Dataset excerpts
-- Opening Marker --

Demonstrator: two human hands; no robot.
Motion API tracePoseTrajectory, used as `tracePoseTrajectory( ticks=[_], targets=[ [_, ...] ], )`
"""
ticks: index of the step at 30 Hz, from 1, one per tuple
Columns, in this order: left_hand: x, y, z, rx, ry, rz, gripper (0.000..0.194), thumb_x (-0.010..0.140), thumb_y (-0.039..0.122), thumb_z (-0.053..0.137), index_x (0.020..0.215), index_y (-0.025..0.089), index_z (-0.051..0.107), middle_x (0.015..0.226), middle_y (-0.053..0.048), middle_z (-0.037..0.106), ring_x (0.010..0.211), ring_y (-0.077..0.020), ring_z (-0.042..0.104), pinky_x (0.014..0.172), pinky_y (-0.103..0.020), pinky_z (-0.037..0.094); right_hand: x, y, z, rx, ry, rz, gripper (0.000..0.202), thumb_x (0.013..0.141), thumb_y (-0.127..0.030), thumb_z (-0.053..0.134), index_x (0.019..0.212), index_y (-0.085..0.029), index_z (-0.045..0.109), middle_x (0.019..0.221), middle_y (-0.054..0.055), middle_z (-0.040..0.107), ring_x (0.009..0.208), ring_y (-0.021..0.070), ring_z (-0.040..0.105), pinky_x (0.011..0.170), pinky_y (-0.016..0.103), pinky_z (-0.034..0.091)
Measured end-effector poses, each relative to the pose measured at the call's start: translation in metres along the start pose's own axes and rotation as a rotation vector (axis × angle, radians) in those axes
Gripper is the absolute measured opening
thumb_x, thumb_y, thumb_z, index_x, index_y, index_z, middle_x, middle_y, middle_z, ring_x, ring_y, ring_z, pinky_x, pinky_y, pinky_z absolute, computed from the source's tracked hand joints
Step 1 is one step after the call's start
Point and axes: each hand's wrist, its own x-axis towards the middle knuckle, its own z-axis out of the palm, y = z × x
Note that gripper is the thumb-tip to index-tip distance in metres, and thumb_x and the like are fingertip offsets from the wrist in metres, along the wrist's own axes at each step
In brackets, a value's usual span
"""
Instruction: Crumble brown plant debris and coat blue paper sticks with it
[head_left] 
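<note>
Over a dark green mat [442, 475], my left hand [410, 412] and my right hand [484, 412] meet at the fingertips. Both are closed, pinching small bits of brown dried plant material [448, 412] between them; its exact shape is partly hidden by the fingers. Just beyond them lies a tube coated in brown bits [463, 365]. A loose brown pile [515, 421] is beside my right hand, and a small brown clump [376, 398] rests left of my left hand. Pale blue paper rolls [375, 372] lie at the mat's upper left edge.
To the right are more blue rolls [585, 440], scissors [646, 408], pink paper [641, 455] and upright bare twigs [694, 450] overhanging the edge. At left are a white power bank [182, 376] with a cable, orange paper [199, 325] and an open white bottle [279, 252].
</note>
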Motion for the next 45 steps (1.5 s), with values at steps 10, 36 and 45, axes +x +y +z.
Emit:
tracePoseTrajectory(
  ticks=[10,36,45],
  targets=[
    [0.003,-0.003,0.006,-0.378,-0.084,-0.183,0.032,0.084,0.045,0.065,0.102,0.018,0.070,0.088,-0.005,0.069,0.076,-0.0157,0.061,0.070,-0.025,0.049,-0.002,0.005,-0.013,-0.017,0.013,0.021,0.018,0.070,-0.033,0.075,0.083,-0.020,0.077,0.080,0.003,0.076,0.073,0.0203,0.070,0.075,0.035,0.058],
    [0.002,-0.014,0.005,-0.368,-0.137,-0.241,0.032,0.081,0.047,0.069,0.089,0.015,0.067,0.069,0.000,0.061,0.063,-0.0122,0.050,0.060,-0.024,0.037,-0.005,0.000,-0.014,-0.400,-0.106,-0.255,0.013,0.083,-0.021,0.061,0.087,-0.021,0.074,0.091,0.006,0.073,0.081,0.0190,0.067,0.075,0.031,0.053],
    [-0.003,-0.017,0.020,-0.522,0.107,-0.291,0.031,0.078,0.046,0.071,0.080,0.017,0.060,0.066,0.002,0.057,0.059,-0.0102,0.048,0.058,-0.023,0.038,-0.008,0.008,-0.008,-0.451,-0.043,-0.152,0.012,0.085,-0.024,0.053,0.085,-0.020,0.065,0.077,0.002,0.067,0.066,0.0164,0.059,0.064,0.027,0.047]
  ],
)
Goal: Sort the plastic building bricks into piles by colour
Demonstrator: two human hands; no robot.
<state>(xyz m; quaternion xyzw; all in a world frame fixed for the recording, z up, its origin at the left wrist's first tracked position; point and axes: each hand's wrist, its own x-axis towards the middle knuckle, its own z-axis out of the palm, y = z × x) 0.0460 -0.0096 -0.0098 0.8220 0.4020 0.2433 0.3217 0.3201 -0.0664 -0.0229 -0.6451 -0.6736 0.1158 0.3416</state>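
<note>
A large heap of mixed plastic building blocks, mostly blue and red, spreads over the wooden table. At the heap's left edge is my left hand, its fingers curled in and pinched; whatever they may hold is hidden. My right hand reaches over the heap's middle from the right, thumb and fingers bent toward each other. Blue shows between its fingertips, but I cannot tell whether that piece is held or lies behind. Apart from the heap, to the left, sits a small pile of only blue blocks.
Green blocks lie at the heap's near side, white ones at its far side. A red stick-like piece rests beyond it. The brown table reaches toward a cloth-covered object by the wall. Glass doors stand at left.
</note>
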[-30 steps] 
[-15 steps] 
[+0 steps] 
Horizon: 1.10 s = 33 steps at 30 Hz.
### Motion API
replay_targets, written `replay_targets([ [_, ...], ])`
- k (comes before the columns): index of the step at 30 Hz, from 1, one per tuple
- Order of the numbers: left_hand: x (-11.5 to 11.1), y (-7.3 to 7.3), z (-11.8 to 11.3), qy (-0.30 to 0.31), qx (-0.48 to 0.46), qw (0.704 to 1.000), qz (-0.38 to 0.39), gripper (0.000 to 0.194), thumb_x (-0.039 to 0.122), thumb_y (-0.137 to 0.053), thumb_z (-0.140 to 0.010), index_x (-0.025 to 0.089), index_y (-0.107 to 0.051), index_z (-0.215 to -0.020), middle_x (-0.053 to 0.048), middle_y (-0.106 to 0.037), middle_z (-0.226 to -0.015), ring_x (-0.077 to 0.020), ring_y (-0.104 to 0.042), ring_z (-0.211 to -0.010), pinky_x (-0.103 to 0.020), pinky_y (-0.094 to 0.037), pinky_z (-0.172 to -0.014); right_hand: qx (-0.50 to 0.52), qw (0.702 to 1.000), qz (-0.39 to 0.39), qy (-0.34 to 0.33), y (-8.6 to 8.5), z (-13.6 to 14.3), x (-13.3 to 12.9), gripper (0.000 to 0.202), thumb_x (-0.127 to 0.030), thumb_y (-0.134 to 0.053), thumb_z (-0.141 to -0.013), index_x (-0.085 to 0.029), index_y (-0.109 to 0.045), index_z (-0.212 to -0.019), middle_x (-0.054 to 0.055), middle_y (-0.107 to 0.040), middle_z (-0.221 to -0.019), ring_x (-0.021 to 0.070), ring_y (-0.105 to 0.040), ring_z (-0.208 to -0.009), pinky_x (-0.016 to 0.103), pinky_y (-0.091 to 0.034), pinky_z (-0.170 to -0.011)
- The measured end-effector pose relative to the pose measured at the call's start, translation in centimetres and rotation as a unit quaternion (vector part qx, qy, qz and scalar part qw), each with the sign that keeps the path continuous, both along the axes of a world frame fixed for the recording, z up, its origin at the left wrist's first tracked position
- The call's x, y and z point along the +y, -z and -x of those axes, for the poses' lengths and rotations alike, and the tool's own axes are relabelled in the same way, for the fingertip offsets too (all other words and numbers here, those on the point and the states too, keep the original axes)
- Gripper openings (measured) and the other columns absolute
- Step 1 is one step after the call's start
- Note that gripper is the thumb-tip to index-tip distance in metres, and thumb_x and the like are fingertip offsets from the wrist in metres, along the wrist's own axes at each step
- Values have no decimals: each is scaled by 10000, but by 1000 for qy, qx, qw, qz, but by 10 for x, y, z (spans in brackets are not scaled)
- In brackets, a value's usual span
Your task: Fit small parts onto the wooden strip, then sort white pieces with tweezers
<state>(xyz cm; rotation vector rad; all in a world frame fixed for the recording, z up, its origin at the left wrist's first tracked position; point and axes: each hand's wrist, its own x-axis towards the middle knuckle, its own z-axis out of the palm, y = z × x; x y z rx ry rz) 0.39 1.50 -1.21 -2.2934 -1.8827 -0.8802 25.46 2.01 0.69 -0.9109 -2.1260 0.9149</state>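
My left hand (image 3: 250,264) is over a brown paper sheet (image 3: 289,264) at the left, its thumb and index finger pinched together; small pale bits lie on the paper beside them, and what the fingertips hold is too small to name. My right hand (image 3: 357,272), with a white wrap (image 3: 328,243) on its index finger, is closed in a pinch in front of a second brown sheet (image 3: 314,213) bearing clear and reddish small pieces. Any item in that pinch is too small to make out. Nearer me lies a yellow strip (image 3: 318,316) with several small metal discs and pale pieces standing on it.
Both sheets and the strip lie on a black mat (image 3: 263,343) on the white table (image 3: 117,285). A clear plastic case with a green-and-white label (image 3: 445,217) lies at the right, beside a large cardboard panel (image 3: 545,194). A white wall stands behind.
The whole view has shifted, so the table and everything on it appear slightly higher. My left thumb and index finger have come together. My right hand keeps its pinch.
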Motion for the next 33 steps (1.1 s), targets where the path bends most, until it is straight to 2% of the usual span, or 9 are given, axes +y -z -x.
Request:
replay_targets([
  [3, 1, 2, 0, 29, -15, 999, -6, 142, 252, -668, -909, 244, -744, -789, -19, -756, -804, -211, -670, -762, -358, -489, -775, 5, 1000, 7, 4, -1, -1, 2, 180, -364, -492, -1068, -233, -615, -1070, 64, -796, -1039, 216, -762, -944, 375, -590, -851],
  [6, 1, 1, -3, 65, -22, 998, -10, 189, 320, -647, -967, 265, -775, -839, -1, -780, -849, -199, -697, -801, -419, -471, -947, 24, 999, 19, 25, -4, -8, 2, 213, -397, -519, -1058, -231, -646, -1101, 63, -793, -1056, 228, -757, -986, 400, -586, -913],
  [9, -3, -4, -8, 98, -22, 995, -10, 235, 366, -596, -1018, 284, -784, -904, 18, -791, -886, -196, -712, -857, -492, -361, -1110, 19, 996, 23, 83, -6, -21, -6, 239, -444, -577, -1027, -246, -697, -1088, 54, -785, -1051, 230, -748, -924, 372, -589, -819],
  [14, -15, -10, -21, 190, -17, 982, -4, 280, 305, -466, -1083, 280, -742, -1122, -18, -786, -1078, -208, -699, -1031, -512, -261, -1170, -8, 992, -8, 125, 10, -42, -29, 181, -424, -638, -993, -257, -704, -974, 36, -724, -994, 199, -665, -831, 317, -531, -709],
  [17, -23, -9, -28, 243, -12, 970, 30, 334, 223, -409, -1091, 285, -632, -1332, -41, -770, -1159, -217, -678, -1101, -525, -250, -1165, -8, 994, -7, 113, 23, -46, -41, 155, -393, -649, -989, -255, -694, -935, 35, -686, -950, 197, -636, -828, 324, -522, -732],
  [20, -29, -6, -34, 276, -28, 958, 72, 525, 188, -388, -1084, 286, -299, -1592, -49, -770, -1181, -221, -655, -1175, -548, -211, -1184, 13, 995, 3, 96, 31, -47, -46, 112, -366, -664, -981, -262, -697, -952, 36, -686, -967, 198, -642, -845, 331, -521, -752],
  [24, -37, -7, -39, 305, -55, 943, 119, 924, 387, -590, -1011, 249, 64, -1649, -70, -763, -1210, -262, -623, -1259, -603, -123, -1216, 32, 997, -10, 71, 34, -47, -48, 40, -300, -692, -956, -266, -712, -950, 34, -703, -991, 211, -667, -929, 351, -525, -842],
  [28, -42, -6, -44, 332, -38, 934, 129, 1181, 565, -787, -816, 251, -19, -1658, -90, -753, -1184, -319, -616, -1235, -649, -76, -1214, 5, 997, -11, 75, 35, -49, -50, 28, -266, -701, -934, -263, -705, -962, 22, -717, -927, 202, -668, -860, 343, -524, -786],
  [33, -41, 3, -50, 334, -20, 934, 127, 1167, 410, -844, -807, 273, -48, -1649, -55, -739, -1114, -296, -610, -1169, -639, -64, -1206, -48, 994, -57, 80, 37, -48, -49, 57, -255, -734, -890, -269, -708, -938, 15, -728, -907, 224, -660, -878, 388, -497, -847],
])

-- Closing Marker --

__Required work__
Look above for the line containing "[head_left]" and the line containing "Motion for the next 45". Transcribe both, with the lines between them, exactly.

__Answer to this problem__
[head_left] 
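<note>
Over a dark green mat [442, 475], my left hand [410, 412] and my right hand [484, 412] meet at the fingertips. Both are closed, pinching small bits of brown dried plant material [448, 412] between them; its exact shape is partly hidden by the fingers. Just beyond them lies a tube coated in brown bits [463, 365]. A loose brown pile [515, 421] is beside my right hand, and a small brown clump [376, 398] rests left of my left hand. Pale blue paper rolls [375, 372] lie at the mat's upper left edge.
To the right are more blue rolls [585, 440], scissors [646, 408], pink paper [641, 455] and upright bare twigs [694, 450] overhanging the edge. At left are a white power bank [182, 376] with a cable, orange paper [199, 325] and an open white bottle [279, 252].
</note>
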Motion for the next 45 steps (1.5 s), with values at steps 10, 36 and 45, axes +x +y +z.

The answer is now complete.